100 I accept the medical opinions of Dr Asinari and Mr Carney. Those views confirm the plaintiff’s evidence that -

i)...... The plaintiff did sustain a back injury in the accident on 14 April, 1994, namely a prolapse of the L4-5 disc with spinal canal stenosis at that site. This conclusion was apparent from her pain complaints immediately following the accident and supported by the MRI scan. The operative findings of Mr Carney were evidence of a disc prolapse.

  1. This condition has resulted in the plaintiff enduring much pain which is ongoing. Because of her prior work ethic the now inability to engage in any form of work has caused her much anxiety and depression, factors which had not been evident in her life prior to the accident.

  2. The accident has resulted in the plaintiff now suffering a substantial permanent disability of her lumbar spine function. There is no possible treatment available and the prognosis has to be bleak, if anything, there is a risk of deterioration.

  3. The plaintiff is now not fit for any type of employment.

NON-ECONOMIC LOSS

101 I have dwelt on the plaintiff’s life and the manner in which she applied herself to her domestic and working life. I accept the evidence of her brother that she was a non-complaining person with an outgoing personality. The two main factors in her life were the rearing of her son and her employment.

102 She has endured considerable lumbar pain since the accident which is ongoing. The plaintiff is now very disabled. Apart from her back pain, the loss of the significant factor in her life of employment has caused her much mental anguish and depression.

103 However, with much counselling and the acceptance of Mr Carney’s views, clearly a person whom she has great respect, she has accepted that her pain and restriction is permanent. No doubt she had hoped that the June 1995 surgery would assist her recovery, but unfortunately that has not occurred. I accept her brother’s observations.

104 Mr Carney commented in 1996 she had a substantial permanent residual disability in the order of 20% of her lumbar spine function compounded by the prior spinal abnormalities and extensive fusion which led to an overall disability in the order of 40%. Her problems and pain will be continuous and ongoing.

105 I am obliged to allot a numeral for the plaintiff. I have considered other awards.

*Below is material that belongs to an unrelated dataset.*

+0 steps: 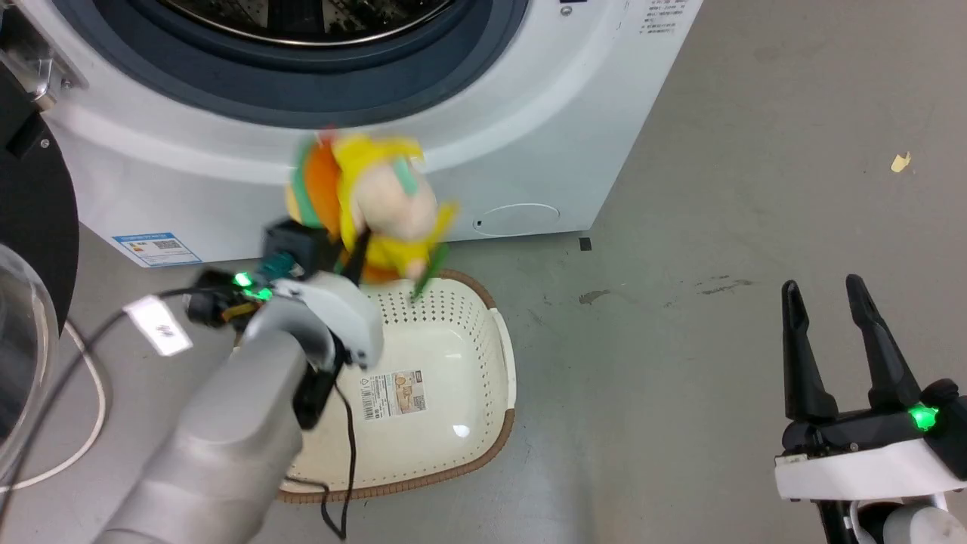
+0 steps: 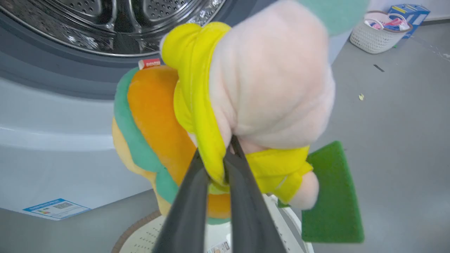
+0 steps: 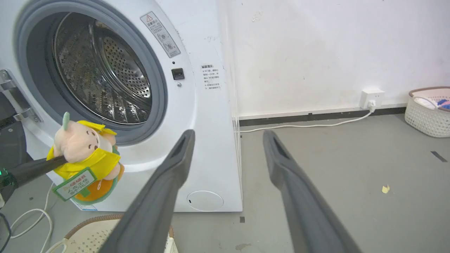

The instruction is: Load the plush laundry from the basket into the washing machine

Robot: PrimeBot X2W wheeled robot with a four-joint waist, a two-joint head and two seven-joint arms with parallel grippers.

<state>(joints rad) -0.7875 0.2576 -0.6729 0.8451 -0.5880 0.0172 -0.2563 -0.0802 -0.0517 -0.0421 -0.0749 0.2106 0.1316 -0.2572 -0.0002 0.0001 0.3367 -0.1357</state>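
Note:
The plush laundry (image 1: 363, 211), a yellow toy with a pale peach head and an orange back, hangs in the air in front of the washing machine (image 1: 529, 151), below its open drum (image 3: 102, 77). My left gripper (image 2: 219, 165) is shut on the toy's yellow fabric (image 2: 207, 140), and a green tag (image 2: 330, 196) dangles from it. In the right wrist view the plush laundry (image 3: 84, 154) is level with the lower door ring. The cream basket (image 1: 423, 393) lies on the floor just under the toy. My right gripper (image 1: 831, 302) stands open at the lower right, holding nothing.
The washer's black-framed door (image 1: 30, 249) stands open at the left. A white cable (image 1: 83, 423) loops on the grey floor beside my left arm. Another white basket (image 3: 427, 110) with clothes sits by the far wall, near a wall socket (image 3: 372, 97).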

I propose to allot the numeral 18. The multiplier is 1,430 making a total of $25,740.

PAST ECONOMIC LOSS

106 This has been the subject of much evidence and much comment by counsel. I have had submitted to me copies of the plaintiff’s tax returns from the year ending 30 June, 1991, until the year ending 30 June, 1996. They show her initial employment at the Colac Hotel, then her unfortunate venture at the Pier Hotel at Milang, and the commencement of her employment in July 1993 to the accident at the Blair Athol Hotel. A summary of those returns is attached with an approximate net weekly amount of earnings over the years.

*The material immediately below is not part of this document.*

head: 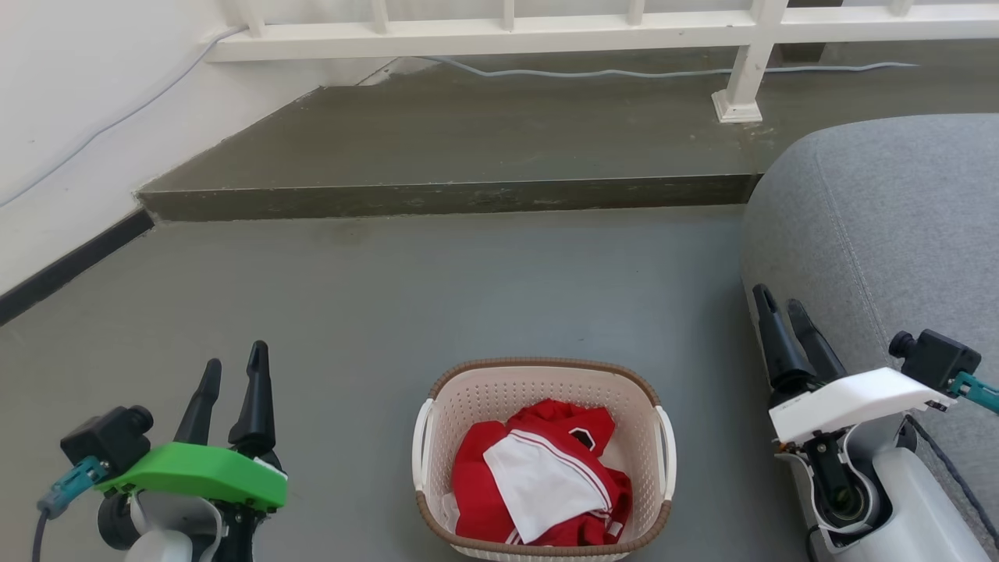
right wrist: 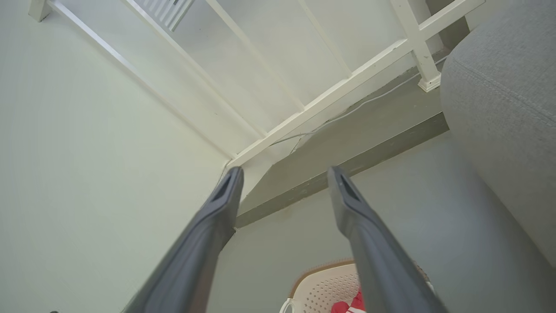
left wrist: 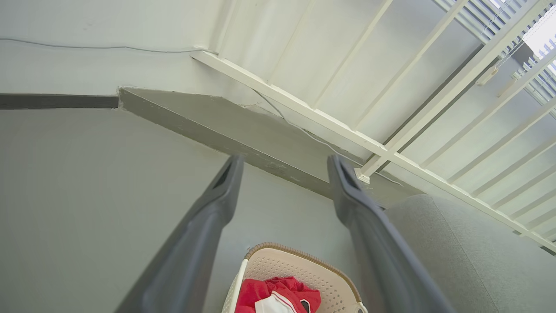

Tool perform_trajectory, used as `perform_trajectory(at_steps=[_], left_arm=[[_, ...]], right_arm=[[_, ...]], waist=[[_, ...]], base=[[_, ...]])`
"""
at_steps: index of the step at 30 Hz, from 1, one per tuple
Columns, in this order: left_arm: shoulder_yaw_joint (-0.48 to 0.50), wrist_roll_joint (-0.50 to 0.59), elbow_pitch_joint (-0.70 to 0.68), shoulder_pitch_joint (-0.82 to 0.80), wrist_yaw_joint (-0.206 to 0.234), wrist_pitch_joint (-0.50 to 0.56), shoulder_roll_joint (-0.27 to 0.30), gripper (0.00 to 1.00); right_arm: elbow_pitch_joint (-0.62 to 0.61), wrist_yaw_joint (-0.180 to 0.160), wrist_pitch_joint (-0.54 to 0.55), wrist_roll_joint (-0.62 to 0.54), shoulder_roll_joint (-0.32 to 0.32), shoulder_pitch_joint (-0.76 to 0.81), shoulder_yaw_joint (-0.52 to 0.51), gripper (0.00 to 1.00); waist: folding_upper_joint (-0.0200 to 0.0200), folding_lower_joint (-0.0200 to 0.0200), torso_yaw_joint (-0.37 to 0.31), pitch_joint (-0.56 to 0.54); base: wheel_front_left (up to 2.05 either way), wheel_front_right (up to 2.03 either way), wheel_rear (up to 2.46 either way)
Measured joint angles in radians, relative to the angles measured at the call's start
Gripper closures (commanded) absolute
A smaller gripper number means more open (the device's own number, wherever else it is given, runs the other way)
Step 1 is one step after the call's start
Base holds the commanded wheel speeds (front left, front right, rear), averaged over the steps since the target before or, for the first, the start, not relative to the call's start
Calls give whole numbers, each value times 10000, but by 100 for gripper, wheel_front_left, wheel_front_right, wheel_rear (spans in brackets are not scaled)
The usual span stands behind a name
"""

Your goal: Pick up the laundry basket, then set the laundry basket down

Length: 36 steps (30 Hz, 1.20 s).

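Just one basket [head: 538, 389] between left gripper [head: 234, 355], right gripper [head: 778, 297].

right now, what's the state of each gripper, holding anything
Left gripper: jaws open, holding nothing.
Right gripper: jaws open, holding nothing.

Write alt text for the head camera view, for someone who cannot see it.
A cream laundry basket holding red and white clothes sits on the grey floor between the robot's open left gripper and open right gripper. A grey sofa stands at the right; a raised step and white railing lie beyond.
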Motion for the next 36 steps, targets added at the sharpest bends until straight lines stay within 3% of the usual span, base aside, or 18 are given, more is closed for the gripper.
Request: perform_trajectory(at_steps=[33,36], left_arm=[[-282,4401,-372,-161,-10,-1127,-209,0],[-270,4439,-372,-166,-12,-1141,-228,0]], right_arm=[[150,-111,-1147,-4451,207,-331,525,0],[150,-111,-1166,-4510,234,-331,479,0]], waist=[[0,0,-1,86],[0,0,-8,94]], base=[[0,0,0],[0,0,0]])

107 I had submitted to me a schedule of the plaintiff’s past economic loss prepared by the plaintiff’s solicitors and I attach a copy of that to this judgment. A well prepared document. That schedule confirms the plaintiff was working some 28 hours a week at the Blair Athol Hotel and it shows over a 38 week period her gross and net earnings. In that time the net amount was about $392 per week. The plaintiff appears to have received WorkCover payments for most of that period.

108 There has been much debate about the plaintiff’s work capacity. Clearly, at some time in the future, her back problems would become symptomatic and the nature of her work was far from ideal. However, the plaintiff applied herself well to her tasks and importantly had a great desire to work. One can only speculate that if the accident had not happened there was the potential for her to work more weekly hours, or, because of the changing nature of the hotel industry, there may well have been other tasks of a lighter nature.

109 My finding is that the plaintiff would have been actively employed to the present time in that industry. I accept her total pre-trial loss which includes the gross amount of her WorkCover weekly payment of $82,672.97 and the notional further amount of $22,000.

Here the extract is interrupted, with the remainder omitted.